Probably around the same time they changed to the darl interior trim and stainless stove tops.


----------



## KellerJames (Jan 19, 2004)

I tried to remove the Lite Way stickers the other day. They keep breaking off in small pieces instead of coming off one letter at a time as I had hoped they would. Perhaps a heat gun would help. Any suggestions?


----------



## Y-Guy (Jan 30, 2004)

I think the heat gun and a razor blade is the way to go, then some Goo Off.


----------



## California Jim (Dec 11, 2003)

Mine does not have a Lite-Way sticker either. Just says by Keystone and has the blue trim.

To get the stickers off, a heat gun should do it. You can also try a good hair dryer as well (if the wife will let you use it!).

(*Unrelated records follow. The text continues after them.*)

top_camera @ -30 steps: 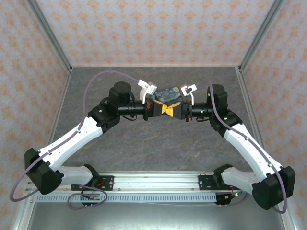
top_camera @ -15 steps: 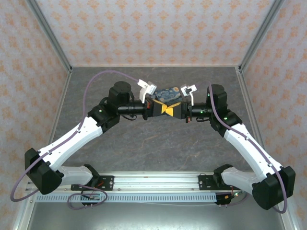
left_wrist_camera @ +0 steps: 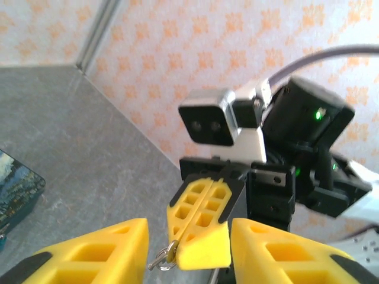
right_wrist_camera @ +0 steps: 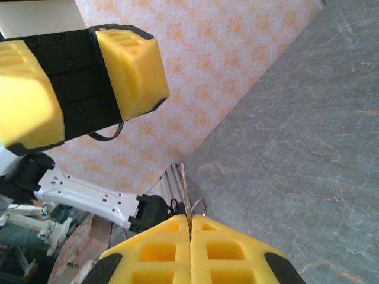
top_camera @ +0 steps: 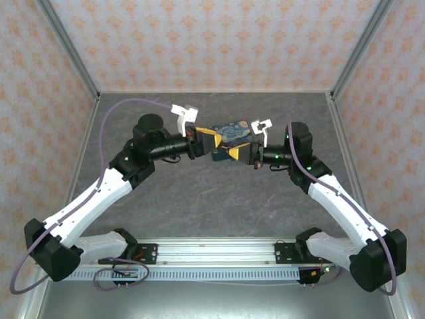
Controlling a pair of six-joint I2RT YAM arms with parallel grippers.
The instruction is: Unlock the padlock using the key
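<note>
Although the right end effector [right_wrist_camera: 190,229] was clenched on the key [right_wrist_camera: 184,189], its thin blade poking out above the counter's far middle, the task looked barely begun. The left end effector [top_camera: 207,137] hung released opposite it, gripping nothing I could see. Bringing the key to the padlock and turning it seemingly remained. Orange-patterned walls [top_camera: 199,46] enclosed the grey stone-look counter [top_camera: 219,199], with a Starry Night tin [top_camera: 234,130] near its far edge.

Looks like a robotics lab test cell: boxed in by orange-patterned wallpaper panels [top_camera: 199,40] on aluminium posts [top_camera: 68,46], floored with a grey stone-look tabletop [top_camera: 219,199], fronted by a slotted metal rail [top_camera: 212,249]. Possibly workshop clutter [right_wrist_camera: 35,236] beyond, too blurred to tell.
</note>
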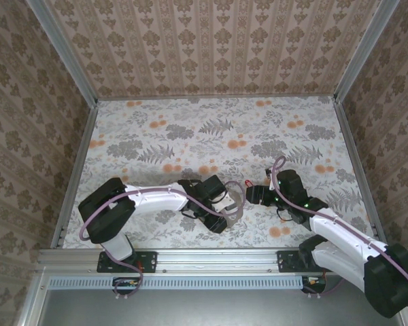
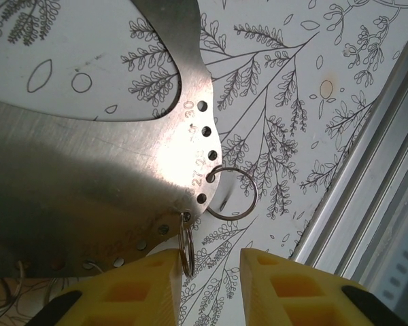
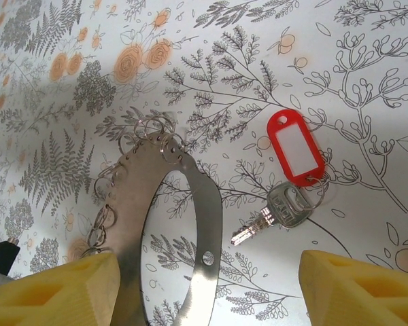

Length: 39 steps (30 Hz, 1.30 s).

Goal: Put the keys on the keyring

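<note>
The keyring (image 3: 207, 210) is a flat steel hoop with punched holes and several small split rings (image 3: 156, 132) along its edge. Just right of it on the flowered table lie the keys: one silver key (image 3: 285, 207) joined to a red tag (image 3: 296, 146). Above both, my right gripper (image 3: 207, 288) is open wide, with the hoop's band and the key's tip between its yellow fingers (image 3: 54, 288). In the left wrist view the hoop (image 2: 88, 176) is just beyond the tips of my left gripper (image 2: 211, 272). Its jaws stand a little apart, and a split ring (image 2: 185, 244) hangs by the left finger. From above, both grippers (image 1: 224, 198) (image 1: 253, 193) meet at the hoop (image 1: 235, 207).
An aluminium rail (image 2: 367, 176) runs along the table's near edge, close to the left gripper. Patterned walls (image 1: 217, 47) close the table in on three sides. The far half of the flowered table (image 1: 217, 129) lies beyond both arms.
</note>
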Tool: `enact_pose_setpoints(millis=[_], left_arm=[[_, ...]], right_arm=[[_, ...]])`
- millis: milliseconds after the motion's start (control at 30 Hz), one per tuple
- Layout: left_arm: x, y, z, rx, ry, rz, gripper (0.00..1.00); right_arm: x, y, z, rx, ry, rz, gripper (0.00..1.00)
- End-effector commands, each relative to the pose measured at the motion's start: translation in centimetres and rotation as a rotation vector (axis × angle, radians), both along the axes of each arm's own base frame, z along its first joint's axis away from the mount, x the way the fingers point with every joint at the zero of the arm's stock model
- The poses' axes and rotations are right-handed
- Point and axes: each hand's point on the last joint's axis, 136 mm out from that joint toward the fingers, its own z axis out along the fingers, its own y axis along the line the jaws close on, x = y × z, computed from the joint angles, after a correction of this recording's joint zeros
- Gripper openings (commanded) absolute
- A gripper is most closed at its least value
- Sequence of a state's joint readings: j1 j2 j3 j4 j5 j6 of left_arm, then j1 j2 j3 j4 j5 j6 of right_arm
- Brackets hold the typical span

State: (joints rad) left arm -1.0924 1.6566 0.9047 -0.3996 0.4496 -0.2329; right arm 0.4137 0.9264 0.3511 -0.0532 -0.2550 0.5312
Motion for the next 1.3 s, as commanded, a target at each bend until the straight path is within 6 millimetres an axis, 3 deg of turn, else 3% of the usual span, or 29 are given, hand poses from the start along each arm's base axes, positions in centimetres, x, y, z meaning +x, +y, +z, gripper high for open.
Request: enact_pose_setpoints(millis=[0, 333, 567, 900, 1067, 1267], left_arm=[[-0.5, -0.2, -0.3, 0.017, 0.03, 0.005, 0.28], [-0.4, -0.3, -0.6, 0.017, 0.025, 0.008, 0.23], [-0.1, 0.0, 0.7, 0.014, -0.048, -0.02, 0.23], [0.7, 0.4, 0.5, 0.054, -0.111, -0.03, 0.23], [0.9, -0.7, 0.2, 0.038, -0.108, -0.044, 0.22], [1.0, -0.1, 0.3, 0.051, -0.114, -0.035, 0.03]], right_arm=[[-0.1, -0.1, 0.0, 0.018, -0.003, -0.011, 0.71], [-0.1, -0.3, 0.2, 0.023, -0.013, -0.017, 0.72], [-0.1, -0.3, 0.1, 0.026, -0.012, -0.019, 0.72], [-0.2, -0.4, 0.3, 0.027, -0.018, -0.023, 0.71], [-0.3, -0.4, 0.5, 0.029, -0.021, -0.021, 0.71], [-0.4, -0.7, 0.8, 0.027, -0.039, -0.033, 0.72]])
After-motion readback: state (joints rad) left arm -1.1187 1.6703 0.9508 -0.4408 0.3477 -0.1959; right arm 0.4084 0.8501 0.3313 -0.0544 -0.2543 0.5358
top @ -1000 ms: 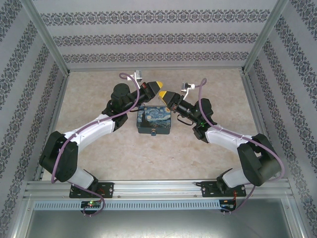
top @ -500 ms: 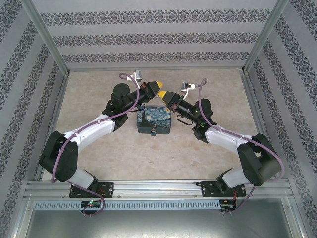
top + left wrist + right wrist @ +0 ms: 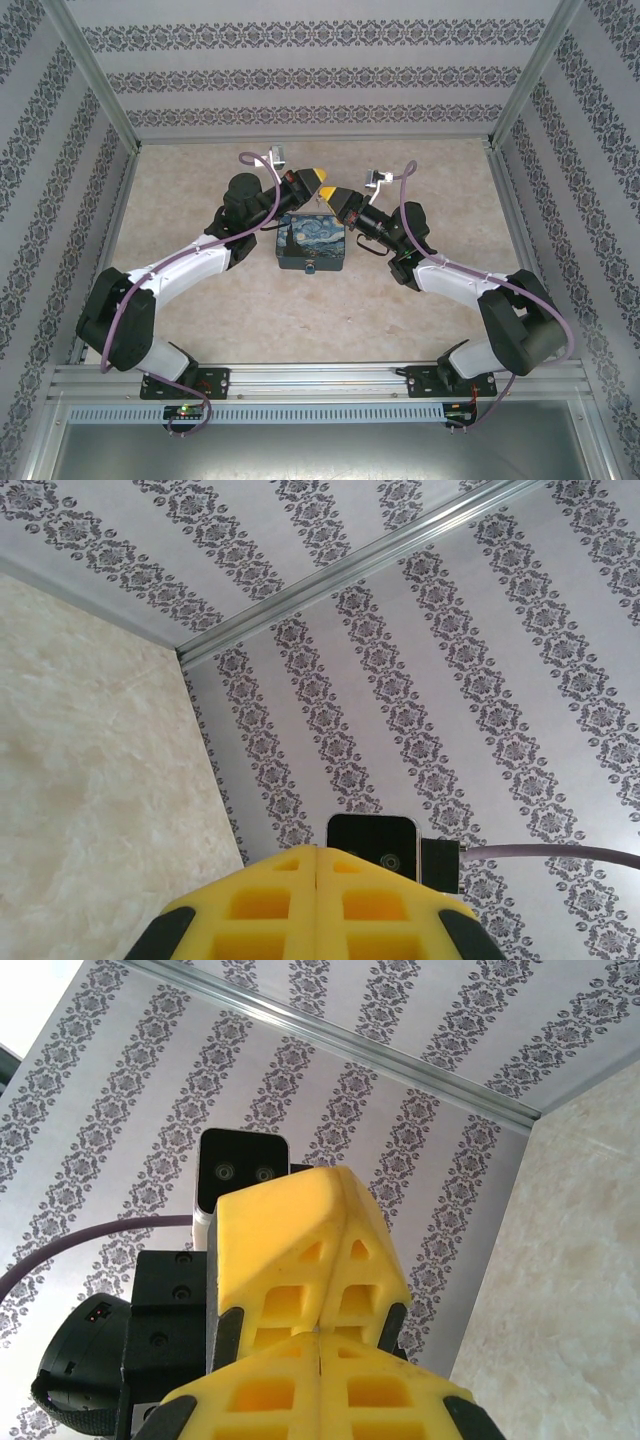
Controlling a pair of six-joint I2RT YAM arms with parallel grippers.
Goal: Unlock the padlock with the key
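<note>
Hovering tip to tip over the far edge of the night-sky-print box (image 3: 312,240): left gripper (image 3: 320,178) and right gripper (image 3: 328,191). Both pincers are closed, with the yellow fingers (image 3: 280,910) pressed flat together in each wrist view. Padlock (image 3: 311,268) is a small grey piece on the box's near face, base-side of both tips and clear of them. Print too small to read.

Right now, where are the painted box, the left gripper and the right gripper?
painted box (image 3: 312,240): top view, centre of its lid.
left gripper (image 3: 321,178): top view, yellow fingertips.
right gripper (image 3: 330,192): top view, yellow fingertips.
</note>
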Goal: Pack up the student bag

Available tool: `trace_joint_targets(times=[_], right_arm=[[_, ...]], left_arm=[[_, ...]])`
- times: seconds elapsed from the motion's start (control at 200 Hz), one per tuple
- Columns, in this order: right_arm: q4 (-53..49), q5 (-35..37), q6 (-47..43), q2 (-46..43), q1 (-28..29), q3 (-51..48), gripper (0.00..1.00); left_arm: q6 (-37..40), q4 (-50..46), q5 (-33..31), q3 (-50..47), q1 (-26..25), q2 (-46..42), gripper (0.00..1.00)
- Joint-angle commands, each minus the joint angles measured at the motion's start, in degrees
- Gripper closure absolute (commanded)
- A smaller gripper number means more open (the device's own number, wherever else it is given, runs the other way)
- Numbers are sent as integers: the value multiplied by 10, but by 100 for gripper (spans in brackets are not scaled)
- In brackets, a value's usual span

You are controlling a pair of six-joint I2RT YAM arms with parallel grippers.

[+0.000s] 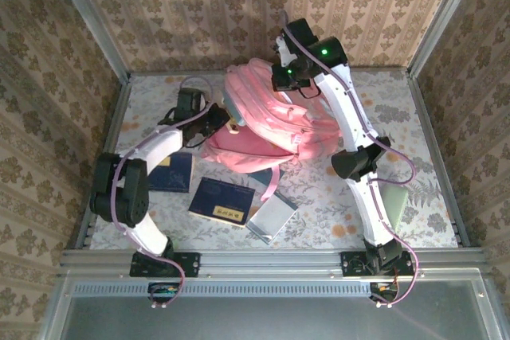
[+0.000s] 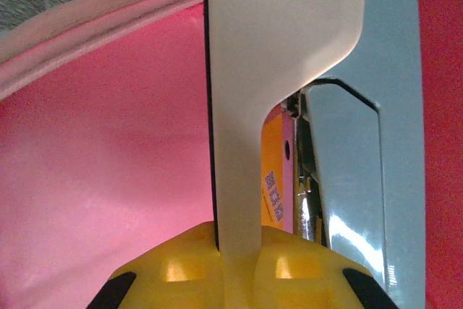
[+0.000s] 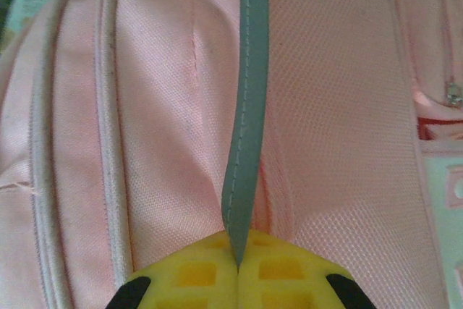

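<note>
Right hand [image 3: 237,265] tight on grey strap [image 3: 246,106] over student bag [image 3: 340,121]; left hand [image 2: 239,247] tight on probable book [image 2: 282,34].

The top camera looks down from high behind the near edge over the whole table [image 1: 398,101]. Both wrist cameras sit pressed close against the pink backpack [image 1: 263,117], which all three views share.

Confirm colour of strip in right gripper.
Grey-blue strip on the student bag; clearest in right wrist view.

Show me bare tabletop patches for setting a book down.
Free: floral tabletop at far-right corner beyond the white right arm; near strip between grey notebook and that arm. Crowded: dark blue books by the pink fabric backpack.
</note>
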Motion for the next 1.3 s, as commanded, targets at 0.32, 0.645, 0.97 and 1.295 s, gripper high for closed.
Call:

A great tip I got from my body shop guy about pulling off trim is this: Wrap the tip of your thumb in adhesive tape and use it to roll off the trim by pushing it back as it gets hot from the heat. I have done this personally and it works well. After, you can clean up the leftover adhesive by using any mild solvent.


----------



## camping_man (Feb 18, 2004)

My 2004 28RSS doesn't have the blue trim either on the outside. And I know ours was one of the first 2004's built. we had a deposit on a 2003 but some how it was sold before the dealer could transfer it from another location and sold us the 2004 for the same price. I wasn't complaning, so we got our 2004 in Aug of 2003. So the blue trim and Keystone stickers must have a half model year change. I wish mine said by Keystone. My nephew works for a Outback dealer I will have to see if he can get me the Keystone stickers.


----------



## NWcamper2 (Mar 28, 2004)

hmmm maybe I am lost a little here.... Ours is an '04 25RS-S has the Green/Tan trim says Outback (large letters), LiteWay (small letters) and I think it looks just fine
















Is it not cool to have the "LiteWay" name on it?

Maybe I am just a geek


----------